Charlotte at Great Fitness Experiment wrote about the strange nature of the desire for everyone you meet to like you. And it is a ludicrous idea, really. I don’t like a lot of people I meet, and occasionally I would describe myself as a bit misanthropic, but I still want people to like me and approve of my decisions (even the ones about how to count in a song). I always find it a bit hard to believe people who claim that they really don’t care what other people think of them. Surely no-one gets through their day without a healthy dash of paranoid speculation about the inner thoughts of their fellow citizens.

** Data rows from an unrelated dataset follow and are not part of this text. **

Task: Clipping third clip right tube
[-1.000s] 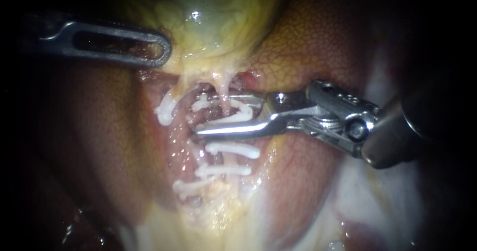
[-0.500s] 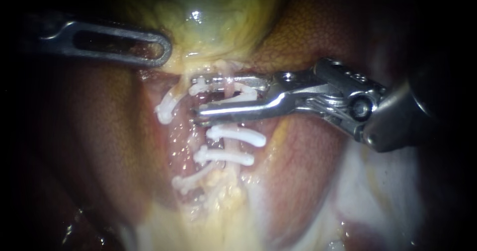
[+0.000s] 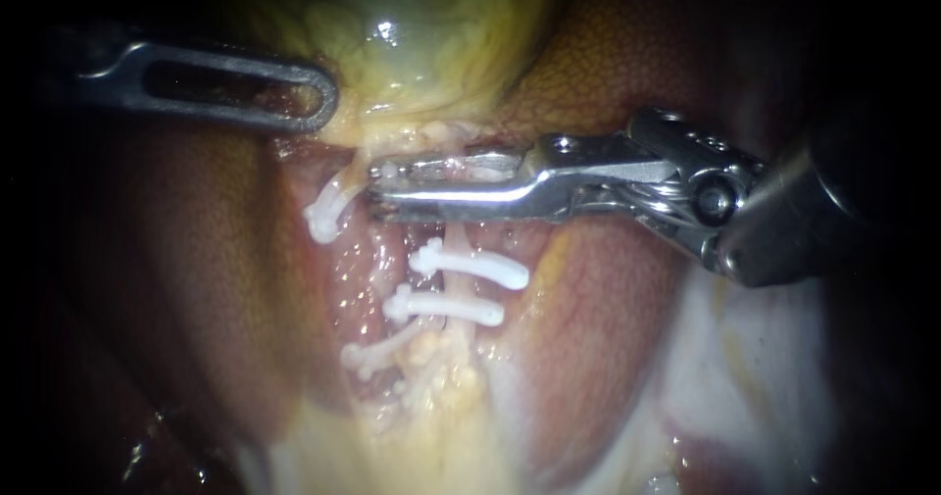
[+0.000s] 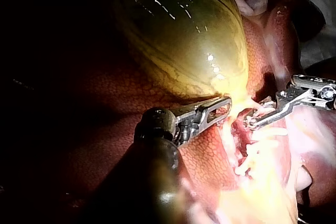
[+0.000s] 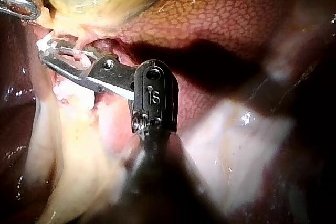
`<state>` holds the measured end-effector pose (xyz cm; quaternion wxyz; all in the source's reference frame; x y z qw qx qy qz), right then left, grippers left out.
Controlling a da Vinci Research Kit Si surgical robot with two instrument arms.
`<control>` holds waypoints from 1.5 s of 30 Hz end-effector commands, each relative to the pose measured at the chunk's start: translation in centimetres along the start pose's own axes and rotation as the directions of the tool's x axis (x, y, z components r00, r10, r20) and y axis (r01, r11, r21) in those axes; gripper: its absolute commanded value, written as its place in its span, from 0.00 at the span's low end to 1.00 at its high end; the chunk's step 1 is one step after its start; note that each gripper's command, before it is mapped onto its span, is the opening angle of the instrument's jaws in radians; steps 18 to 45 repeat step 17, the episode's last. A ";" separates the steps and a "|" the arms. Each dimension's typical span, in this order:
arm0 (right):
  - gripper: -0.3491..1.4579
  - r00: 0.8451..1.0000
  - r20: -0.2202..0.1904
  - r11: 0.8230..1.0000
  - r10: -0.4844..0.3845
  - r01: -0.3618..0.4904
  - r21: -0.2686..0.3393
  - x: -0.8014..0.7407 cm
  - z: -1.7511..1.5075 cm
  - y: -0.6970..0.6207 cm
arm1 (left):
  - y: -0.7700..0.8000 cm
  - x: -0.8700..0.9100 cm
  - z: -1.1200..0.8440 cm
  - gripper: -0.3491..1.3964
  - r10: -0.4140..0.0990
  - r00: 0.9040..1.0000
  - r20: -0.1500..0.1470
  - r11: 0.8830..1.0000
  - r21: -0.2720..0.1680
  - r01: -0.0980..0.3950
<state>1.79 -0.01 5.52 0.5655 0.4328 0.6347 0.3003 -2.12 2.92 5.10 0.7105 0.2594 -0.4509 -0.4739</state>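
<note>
Clip (image 3: 390, 173) (white) sits between right instrument's (image 3: 375, 186) jaws, clamped on it, around right tube (image 3: 457, 250).

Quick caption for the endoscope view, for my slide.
Right instrument's jaws shut on a clip across the right tube, above two seated clips, below the gallbladder.

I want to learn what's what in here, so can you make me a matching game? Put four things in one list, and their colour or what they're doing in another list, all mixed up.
Things:
1. gallbladder
2. liver
3. right instrument
4. left instrument

Descriptions:
A. reddish brown, finely speckled
B. jaws shut on a white clip
C. yellow-green and shiny
D. dark metal, lying by the gallbladder's lower edge

Pairs: 1-C, 2-A, 3-B, 4-D.
</note>
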 end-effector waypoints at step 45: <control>0.00 1.000 0.018 1.000 0.019 -0.019 -0.007 -0.09 0.01 0.04 | 0.00 0.00 0.00 0.00 0.000 1.000 0.000 1.000 0.000 0.000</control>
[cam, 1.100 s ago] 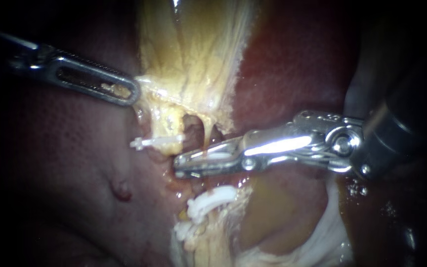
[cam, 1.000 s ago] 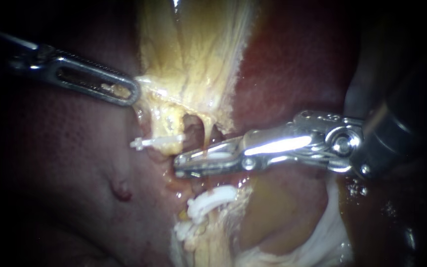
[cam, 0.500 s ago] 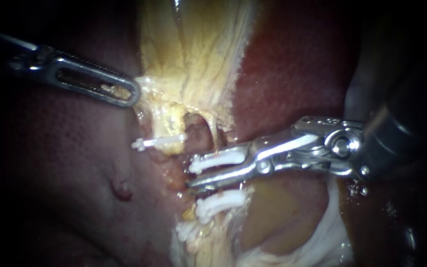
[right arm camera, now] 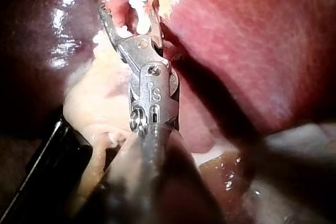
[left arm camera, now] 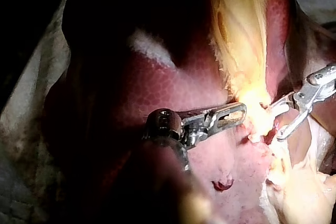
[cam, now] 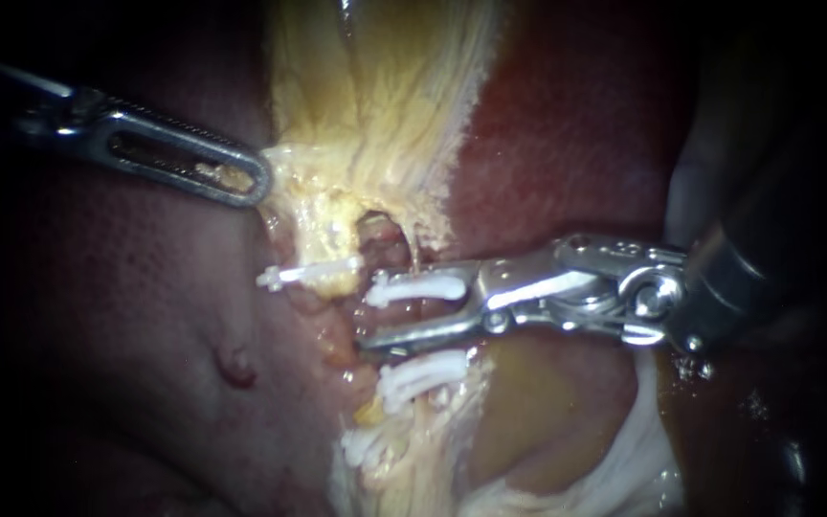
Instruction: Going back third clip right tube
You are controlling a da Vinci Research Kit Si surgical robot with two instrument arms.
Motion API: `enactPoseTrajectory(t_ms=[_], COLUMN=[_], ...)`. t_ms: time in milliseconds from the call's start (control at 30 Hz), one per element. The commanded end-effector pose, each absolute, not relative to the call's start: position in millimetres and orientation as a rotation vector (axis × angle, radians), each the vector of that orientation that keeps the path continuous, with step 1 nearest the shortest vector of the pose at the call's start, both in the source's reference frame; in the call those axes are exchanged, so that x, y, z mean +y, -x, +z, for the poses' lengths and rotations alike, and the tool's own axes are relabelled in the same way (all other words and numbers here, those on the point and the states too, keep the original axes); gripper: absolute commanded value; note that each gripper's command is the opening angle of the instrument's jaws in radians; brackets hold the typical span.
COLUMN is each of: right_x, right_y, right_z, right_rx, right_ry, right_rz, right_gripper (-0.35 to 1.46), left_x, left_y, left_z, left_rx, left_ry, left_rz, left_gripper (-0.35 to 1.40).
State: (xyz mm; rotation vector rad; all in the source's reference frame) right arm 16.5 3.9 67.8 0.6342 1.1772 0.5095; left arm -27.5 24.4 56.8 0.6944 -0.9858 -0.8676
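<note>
Two jaws of my right instrument [cam: 371,314] are standing apart now, where a second ago they were closed. The new clip [cam: 418,287] is sitting across the right tube [cam: 387,251], beside the upper jaw. Farther back, my left instrument [cam: 246,180] is still gripping yellow tissue [cam: 375,124].
</note>
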Motion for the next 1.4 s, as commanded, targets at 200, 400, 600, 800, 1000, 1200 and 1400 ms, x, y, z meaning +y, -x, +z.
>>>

I think improving at leading in songs is more to do with deciding that your timing is the right timing (and your songs are the right songs), and sweeping everyone along with you. No dissension allowed. Speaking practically, the minute you ask for opinions from 10 or so people, you lose 5 minutes while the merits of those various opinions are debated. A benevolent dictatorship is probably more productive. (As long as it stays relatively benevolent, I suppose).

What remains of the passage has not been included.